- A device from Synapse Biomedical to help wean high-risk patients off of mechanical ventilation has received an emergency use authorization from FDA during the COVID-19 outbreak.
- The TransAeris Diaphragm Pacing System provides neuromuscular electrical stimulation to the diaphragm to prevent atrophy while the patient is relying on a ventilator to breathe.
- The agency cited modeling indicating 30% of patients hospitalized will require invasive mechanical ventilation or ECMO for an average of 10 days in the intensive care unit. FDA calculated that Synapse Biomedical's system could shorten the number of days spent attempting to wean the average patient from the ventilator to 2.6 days from four, reducing the overall ventilator burden in COVID-19 patients by 26%.
Guidelines from the American Association for Respiratory Care call for transitioning from mechanical ventilation as soon as a patient's underlying condition has improved to the extent that spontaneous breathing can be maintained safely. Less time on a ventilator also decreases the risk for secondary pneumonia.
There are no device treatments approved or cleared by FDA that can assist in weaning patients off of ventilators. In its April 13 letter to Synapse Biomedical, FDA said it believes, based on a review of the scientific evidence, that the company's device may help address concerns about ventilator availability during the pandemic, while also helping patients.
The TransAeris system, which gained a CE mark in 2018 and is in U.S. clinical trials, consists of an external electrical stimulator that connects to four electrodes temporarily implanted intramuscularly into the diaphragm. FDA said bench testing and reported clinical experience supported the agency's conclusion that the device may be effective in helping wean patients off ventilators in hospital settings during the COVID-19 emergency.

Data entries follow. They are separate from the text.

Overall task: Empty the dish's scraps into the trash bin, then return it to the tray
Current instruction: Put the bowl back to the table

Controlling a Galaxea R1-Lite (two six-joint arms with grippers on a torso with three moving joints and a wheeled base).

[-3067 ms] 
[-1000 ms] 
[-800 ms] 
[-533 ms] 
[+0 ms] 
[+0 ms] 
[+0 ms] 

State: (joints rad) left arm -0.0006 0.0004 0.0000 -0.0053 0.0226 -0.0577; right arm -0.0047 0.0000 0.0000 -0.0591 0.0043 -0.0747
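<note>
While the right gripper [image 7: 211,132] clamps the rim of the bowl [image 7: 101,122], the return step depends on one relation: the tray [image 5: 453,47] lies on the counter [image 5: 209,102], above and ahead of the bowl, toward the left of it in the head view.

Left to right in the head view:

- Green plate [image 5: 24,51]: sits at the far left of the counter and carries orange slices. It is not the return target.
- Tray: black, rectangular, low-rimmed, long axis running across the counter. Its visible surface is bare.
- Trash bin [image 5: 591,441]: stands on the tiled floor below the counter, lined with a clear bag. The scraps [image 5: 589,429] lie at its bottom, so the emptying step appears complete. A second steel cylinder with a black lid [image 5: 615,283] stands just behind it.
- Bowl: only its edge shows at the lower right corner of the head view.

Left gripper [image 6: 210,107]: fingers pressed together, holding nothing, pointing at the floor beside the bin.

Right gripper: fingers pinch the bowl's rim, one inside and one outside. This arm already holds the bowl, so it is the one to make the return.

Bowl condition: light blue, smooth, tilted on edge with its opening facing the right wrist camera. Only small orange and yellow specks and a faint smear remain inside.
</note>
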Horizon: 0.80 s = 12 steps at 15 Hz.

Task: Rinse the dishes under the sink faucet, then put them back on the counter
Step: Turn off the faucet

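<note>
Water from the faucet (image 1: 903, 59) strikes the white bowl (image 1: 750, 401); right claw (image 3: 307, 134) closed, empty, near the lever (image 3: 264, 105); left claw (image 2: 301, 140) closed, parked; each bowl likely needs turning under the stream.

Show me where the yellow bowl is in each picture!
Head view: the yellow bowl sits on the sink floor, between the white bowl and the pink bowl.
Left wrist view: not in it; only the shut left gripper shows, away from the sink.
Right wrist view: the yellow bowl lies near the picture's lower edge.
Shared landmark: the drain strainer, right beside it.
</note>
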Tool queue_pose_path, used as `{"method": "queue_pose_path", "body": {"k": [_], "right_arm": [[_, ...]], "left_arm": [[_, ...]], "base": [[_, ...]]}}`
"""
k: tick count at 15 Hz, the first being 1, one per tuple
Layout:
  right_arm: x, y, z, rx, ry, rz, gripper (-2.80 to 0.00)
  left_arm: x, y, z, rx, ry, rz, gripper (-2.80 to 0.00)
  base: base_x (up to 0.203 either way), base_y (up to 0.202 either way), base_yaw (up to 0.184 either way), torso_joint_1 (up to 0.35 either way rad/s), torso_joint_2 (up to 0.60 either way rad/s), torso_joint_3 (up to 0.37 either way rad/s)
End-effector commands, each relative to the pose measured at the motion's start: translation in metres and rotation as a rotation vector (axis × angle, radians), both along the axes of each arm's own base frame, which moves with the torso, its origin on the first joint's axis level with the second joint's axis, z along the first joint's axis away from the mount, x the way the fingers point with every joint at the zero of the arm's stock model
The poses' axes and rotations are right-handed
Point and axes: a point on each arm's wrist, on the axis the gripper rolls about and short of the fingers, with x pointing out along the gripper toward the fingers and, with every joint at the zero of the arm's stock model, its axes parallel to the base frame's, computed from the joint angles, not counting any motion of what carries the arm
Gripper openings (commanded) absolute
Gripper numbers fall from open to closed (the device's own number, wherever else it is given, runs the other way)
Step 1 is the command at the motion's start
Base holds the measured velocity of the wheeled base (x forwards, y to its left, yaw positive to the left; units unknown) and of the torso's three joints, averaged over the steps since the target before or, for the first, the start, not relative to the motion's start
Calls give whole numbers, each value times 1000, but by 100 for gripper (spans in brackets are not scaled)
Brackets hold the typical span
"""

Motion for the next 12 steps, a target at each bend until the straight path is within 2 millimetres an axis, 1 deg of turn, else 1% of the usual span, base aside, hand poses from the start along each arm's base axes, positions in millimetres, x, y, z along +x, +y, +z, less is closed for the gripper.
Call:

Synapse Biomedical, founded in 2002, sells the NeuRx Diaphragm Pacing System for the treatment of chronic respiratory insufficiency in people with spinal cord injuries and to provide diaphragm conditioning for patients with amyotrophic lateral sclerosis, or Lou Gehrig's disease. The NeuRx system, which received a humanitarian device exemption from FDA, was developed in collaboration with Case Western Reserve University and the University Hospitals of Cleveland.